Your location availability will vary based on budget. If you have a premium budget sky is the limit and resources such as https://www.peerspace.com is a great place to find what matches your budget. If you only have a freemium budget, you must get creative.
Finding places to film a music video for free in your area can be niched down to what your music video location requires. And adding your location plus “photography spots near me” in your google search, this is a good starting point. Reach out to the smaller bars/restaurants/performance venues on their off days and barter with them for credit in the video. You would be surprised how many people will tell you yes if you ask. 10 No’s and one yes makes the whole cringe cold calling method worth it when the video comes out. I highly recommend meeting in person. I was 10x more successful in securing a location when I went in and spoke to the owner and showed respect and courtesy.
When you have obtained the music video location, you must assess any barriers that will hinder your filming. Will you be in the middle of the woods? Know that you won’t have electricity. You need bug spray, water & food for the cast and crew. The last thing you need when making a music video is a case of the hangry, basically on-location filming pack for a camping trip.
Filming your video
In a quick changing art form music videos require a level of production value to hold people’s interest. It’s harder now than ever to keep people’s attention during the age of the internet. To do so requires constant stimulation. You can achieve this by utilizing a variety of shot lengths.
Extreme wide-angle shots help set the landscape of the video, establishing the story within the video.
Close up shots help establish the focus of the video, which would be the artist.
Variations in between this will be shots to help tell the story.
from extreme wide-angle shots to extreme close-ups just on the eyes. It is good to experiment with these shots to establish your style with filming. Also experimenting from different angles as well. But my warning: some may be more flattering than others.
Understand the music
As the music video videographer, you must spend time understanding the song. Knowing what the artist is trying to accomplish and portray through this video. Spend time with them and let them explain how they want to express this through the video. This is the step where you have to be delicate and focus on helping the artist feel comfortable to give the best performance they can. I think many people overlook this part of the process. Stage fright is real, and the way we get the artist to give an honest performance is to establish the space for them to do so. We are making music baby not filing taxes. Smile and enjoy the process.
Don’t be a tripod. Creating movement with the artist using a gimbal such as the DJI Ronin-S which I recommend is something that adds excellent buttery smoothness and production value to a video. Using swooping shots and following your artist’s movement and cues add a lot.
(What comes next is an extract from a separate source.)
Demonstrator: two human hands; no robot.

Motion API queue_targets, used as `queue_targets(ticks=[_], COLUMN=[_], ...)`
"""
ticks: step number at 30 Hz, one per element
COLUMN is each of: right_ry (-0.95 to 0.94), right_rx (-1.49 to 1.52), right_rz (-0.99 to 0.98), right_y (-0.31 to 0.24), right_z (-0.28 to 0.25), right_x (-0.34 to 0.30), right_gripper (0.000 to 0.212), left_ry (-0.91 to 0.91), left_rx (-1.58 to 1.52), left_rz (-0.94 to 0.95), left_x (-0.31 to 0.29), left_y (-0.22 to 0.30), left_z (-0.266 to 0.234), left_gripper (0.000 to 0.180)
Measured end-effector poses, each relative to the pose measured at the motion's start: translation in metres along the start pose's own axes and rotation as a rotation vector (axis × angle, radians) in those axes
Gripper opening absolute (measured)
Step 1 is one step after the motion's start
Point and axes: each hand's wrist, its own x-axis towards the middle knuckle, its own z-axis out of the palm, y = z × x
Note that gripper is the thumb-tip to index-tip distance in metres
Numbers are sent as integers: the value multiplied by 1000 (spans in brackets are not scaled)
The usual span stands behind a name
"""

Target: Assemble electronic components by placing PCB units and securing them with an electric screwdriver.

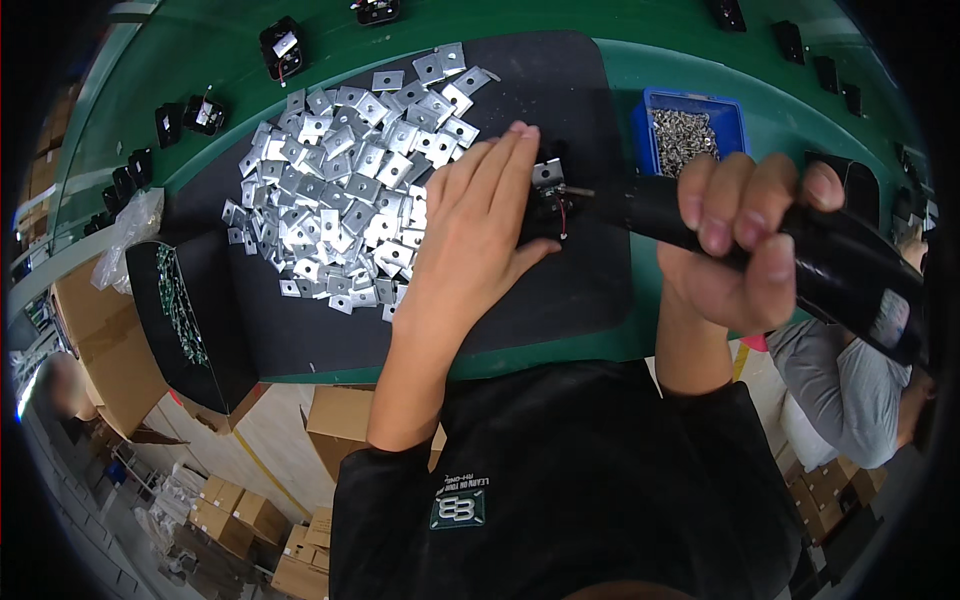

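Note:
My right hand (745,235) is wrapped round a black electric screwdriver (665,208), held nearly level with its bit (578,191) pointing left. The bit's tip reaches a small black housing (540,212) on the dark mat. Fitted in that housing is a silver metal plate (547,172), with thin red and dark wires below it. My left hand (478,215) lies over the housing's left side, fingers together along it and thumb at its near edge, gripping it; much of the housing is hidden. Left of this hand spreads a heap of square metal plates with holes (350,170).
A blue bin (740,120) of small screws stands at the right. At the left are a black box (200,320) of green circuit boards and a clear plastic bag (130,235). More black housings (282,48) line the green table's far side. Another person's grey sleeve (835,390) shows at right.

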Motion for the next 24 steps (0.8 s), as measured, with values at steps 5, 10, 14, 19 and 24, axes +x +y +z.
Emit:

The last thing you want to happen is sifting through footage looking for a particular shot, and you are searching through a hundred different files titled 0001-0100.MP4 Organize. While filming, I always create a folder on two separate external hard drives. (I make a backup copy) I will title it with the name of the music video. I will create a folder within that music video folder titled with the name of the camera I used for that day. I film with the Sony A7III. So the file is titled “Sony” & my drone is the Mavic Pro 2, so I title that separate folder “Mavic”. I will then add another folder titled with the date and time. This step is helpful if I filmed multiple days for one video. I want to be able to quickly search through day one and get that gorgeous sun flare that I caught. Once I am back home and cosy with the footage. My first step is to go through the footage within those files and establish which length of shot they are. Wide shots, medium shots, side profile, extreme close up etc. This time investment pays for itself 10x over once I am editing the footage in Adobe Premiere.
The most important step
Have fun filming. Music videos are the cherry on top when it comes to filmmaking. We are not filming a corporate talking head video. We are making music, baby! Remember to enjoy it and be dedicated to making the best video that you can! Let me know if this was helpful or any more tips for anyone filming their first music video!